Wall Street expects HP CEO Meg Whitman to cut the outlook for 2012, but analysts are increasingly betting that the guidance won't be a total trainwreck. In fact, HP earnings are content to put fiscal 2011---a year with CEO and PC unit turmoil---to bed.
HP is expected to report fourth quarter earnings of $1.13 a share on revenue of $32.05 billion.
Sterne Agee analyst Shaw Wu summed up the prevailing view:
Our sense talking to investors over the last few weeks is that expectations are that Whitman will lower the bar to reset expectations. This makes sense coming in as the new CEO but also as global macroeconomic conditions remain very challenging. We have heard as low as $3.00-$4.00 in EPS. While we agree that numbers need to come down, we believe they will be better than feared, likely in the $4.30-$4.40 EPS range (vs. published consensus at $4.63 in EPS that nobody really believes anyway).
In other words, HP's outlook won't be all that bad only because analysts are expecting Armageddon.
Here are the key items to watch during HP's earnings conference call:
Rebuilding the balance sheet. Whitman has said that HP is rebuilding its balance sheet. Free cash flow will be HP's focus as it aims to replenish its coffers after spending $10 billion in cash for Autonomy.

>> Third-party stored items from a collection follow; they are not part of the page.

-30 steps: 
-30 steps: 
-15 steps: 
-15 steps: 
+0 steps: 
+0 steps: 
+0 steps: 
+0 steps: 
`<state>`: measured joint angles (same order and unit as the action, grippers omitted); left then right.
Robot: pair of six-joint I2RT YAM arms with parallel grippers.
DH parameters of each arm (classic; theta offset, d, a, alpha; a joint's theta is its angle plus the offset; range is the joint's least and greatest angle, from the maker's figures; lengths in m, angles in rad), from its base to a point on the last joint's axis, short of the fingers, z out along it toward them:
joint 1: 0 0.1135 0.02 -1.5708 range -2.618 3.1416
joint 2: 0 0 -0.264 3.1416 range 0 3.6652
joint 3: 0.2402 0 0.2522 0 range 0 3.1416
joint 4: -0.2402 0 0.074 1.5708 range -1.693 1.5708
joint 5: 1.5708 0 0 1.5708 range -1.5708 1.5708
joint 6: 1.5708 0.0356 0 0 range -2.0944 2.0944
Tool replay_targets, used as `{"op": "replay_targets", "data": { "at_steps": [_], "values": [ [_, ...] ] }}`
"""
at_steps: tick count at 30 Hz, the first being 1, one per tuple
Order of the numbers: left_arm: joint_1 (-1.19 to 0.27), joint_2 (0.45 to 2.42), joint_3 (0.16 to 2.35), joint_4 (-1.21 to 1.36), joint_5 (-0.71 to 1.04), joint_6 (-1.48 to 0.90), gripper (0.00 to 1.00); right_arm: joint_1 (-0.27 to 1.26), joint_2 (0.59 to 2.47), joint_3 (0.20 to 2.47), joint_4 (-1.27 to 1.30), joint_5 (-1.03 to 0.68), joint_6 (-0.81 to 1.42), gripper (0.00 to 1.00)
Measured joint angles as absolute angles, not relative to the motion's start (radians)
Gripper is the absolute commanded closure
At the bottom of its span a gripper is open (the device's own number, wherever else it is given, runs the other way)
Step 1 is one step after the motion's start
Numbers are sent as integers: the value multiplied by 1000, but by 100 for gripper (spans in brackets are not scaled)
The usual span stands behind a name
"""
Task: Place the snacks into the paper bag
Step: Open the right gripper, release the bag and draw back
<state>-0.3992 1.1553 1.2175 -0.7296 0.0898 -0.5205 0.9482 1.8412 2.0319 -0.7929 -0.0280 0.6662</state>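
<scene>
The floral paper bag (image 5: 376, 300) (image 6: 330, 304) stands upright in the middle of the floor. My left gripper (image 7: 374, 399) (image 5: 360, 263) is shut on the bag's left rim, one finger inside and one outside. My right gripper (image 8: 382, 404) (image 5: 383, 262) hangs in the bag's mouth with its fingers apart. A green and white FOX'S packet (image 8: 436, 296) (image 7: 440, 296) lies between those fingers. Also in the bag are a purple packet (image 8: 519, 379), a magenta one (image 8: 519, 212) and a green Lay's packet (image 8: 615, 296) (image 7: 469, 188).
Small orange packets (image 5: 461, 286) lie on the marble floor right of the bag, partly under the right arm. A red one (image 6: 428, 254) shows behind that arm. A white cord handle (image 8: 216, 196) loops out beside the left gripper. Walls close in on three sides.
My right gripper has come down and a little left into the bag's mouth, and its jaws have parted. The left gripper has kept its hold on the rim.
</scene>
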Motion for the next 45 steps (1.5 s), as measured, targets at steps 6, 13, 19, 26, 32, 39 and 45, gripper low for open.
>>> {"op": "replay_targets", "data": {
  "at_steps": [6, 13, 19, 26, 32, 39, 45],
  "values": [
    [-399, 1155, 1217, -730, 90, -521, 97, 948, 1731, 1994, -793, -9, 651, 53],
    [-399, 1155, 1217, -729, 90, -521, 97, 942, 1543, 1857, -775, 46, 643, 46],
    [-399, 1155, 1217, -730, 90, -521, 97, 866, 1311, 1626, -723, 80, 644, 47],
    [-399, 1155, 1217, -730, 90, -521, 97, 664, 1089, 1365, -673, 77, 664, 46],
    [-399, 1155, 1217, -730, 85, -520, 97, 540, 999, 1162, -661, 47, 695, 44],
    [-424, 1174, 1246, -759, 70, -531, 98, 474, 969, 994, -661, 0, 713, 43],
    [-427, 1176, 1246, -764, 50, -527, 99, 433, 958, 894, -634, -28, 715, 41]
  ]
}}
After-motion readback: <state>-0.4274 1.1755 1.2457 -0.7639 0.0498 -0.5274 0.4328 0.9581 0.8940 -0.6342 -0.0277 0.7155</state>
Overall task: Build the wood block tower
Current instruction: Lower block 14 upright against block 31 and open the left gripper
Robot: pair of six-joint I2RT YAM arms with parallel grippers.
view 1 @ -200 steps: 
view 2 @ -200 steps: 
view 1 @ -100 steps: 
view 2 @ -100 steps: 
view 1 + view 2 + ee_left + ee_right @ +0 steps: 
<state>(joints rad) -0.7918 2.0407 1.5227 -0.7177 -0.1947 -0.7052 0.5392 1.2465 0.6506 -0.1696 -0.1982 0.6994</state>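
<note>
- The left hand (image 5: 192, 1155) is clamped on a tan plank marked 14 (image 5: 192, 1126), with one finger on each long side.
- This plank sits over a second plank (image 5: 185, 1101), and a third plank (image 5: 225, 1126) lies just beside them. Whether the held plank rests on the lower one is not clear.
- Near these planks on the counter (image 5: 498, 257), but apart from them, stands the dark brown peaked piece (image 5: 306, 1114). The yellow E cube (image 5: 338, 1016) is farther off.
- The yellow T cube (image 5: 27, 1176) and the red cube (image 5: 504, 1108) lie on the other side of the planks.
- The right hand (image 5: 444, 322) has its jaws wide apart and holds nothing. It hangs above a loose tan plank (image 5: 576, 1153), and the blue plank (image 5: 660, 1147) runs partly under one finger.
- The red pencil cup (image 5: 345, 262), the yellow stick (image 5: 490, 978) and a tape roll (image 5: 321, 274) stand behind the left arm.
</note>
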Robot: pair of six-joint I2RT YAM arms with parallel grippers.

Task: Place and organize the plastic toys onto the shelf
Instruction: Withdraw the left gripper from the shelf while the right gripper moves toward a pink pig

The enterprise server, storage and networking business. Stifel Nicolaus analyst Aaron Rakers said in a research note that "HP’s enterprise server/storage results will be of particular interest as investors gauge a slowing x86 server demand environment." In addition, HP's Unix server business is likely to take a hit as the company battles Oracle in court over Itanium support.
Hard drive shortages. How will HP weather the shortages related to the Thailand flooding?
Cost cutting. Morgan Stanley Kathryn Huberty said she would be more optimistic about HP if "it lays out a clear plan to either resize the cost structure to better mirror secular shifts in its core PC, printer, server and outsourcing businesses, or lays out a clear plan to meaningfully shift revenues to higher growth markets."
In the long run, HP still has valuable assets. Its PC business should recover because rival Dell didn't go for the jugular. On Dell's most recent quarter, CEO Michael Dell said that the company was chasing margins and profits not PC market share.
Meanwhile, HP's server, storage and networking business is solid and is likely to remain that way. Sure, HP has issues. Whitman has to fix the services unit, integrate Autonomy, juice growth and diversify into higher margin businesses. But there appears to be stability at HP and that's enough to build on.